• [Work to complete]: The response must consist of the lines below from the one with "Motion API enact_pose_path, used" through the one with "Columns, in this", exactly as they appear and with both ends kept.
- - -
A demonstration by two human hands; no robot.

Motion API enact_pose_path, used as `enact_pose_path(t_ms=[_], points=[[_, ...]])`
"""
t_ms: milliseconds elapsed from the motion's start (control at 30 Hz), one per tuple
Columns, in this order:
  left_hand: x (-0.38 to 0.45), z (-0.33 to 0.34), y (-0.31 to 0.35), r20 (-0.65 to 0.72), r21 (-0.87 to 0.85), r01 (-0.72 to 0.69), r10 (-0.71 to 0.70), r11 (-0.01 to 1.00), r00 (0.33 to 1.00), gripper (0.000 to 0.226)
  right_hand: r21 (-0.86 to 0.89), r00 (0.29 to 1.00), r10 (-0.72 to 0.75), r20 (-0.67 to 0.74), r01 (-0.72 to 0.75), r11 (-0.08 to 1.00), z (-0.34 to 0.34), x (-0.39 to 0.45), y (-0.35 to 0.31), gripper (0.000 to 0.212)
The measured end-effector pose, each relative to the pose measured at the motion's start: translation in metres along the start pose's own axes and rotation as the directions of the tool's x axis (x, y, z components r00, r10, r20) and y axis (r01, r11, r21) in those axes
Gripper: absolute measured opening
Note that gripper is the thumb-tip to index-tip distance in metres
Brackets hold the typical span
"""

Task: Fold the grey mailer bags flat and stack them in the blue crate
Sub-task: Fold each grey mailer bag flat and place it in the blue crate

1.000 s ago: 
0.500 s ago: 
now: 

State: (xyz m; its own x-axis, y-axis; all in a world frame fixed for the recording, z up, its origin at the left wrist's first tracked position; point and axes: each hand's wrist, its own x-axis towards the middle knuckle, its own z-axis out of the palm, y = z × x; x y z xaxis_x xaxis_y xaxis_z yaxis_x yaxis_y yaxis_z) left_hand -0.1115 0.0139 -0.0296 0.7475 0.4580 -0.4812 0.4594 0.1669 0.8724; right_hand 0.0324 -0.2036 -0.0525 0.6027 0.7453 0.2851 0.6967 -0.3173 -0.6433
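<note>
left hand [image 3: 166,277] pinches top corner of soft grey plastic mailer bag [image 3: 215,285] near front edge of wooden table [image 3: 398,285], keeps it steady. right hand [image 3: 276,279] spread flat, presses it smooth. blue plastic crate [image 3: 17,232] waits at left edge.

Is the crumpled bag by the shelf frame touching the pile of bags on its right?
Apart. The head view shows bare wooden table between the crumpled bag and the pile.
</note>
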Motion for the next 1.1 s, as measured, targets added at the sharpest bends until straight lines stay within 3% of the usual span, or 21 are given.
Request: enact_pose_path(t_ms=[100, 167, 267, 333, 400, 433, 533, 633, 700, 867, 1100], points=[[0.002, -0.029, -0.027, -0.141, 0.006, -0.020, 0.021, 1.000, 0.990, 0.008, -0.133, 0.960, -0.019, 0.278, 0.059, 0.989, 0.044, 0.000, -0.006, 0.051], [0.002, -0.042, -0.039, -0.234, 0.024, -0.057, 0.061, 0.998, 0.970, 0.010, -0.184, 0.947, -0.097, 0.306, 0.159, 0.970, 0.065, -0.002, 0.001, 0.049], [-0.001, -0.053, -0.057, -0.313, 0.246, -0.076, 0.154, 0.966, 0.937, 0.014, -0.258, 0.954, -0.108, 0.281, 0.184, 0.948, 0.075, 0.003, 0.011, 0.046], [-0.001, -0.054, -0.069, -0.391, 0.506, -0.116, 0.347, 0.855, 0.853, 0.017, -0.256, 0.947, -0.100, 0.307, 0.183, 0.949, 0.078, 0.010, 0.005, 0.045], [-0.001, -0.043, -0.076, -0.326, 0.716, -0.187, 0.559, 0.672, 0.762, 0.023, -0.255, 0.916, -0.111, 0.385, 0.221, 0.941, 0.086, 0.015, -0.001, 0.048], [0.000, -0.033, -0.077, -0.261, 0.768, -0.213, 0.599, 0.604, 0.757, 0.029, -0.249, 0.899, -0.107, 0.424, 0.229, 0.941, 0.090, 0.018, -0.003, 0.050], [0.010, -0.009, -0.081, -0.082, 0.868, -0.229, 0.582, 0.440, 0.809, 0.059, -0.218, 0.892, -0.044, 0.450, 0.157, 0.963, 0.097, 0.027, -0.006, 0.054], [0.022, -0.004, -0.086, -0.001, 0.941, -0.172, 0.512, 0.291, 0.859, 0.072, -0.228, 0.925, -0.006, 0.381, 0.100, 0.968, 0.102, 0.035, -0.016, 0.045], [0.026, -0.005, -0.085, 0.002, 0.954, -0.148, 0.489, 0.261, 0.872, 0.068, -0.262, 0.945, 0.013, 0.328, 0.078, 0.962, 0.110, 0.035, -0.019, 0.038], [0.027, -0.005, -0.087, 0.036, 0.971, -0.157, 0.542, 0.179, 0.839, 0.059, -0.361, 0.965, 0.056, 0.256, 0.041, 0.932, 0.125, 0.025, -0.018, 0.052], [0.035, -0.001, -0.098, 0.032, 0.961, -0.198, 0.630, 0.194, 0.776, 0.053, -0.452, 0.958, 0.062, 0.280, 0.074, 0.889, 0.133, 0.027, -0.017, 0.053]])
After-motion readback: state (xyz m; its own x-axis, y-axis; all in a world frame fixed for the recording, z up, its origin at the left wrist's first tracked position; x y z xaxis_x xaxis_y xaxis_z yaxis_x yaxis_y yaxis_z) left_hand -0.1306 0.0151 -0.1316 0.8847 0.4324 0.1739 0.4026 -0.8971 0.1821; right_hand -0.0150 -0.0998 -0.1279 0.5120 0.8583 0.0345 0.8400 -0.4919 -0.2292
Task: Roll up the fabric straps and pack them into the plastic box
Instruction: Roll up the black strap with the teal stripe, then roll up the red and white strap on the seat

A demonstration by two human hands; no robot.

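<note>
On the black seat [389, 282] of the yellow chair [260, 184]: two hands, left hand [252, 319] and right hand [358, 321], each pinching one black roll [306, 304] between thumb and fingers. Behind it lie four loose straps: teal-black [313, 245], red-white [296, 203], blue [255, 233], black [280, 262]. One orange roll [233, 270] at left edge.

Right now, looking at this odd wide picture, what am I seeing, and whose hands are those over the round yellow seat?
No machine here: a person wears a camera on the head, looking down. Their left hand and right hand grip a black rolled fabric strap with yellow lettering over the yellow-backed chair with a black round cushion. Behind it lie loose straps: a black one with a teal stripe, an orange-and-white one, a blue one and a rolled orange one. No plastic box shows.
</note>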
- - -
• [Your solution]:
Motion API enact_pose_path, used as `enact_pose_path(t_ms=[_], points=[[_, ...]])`
"""
t_ms: milliseconds elapsed from the motion's start (control at 30 Hz), one per tuple
Columns, in this order:

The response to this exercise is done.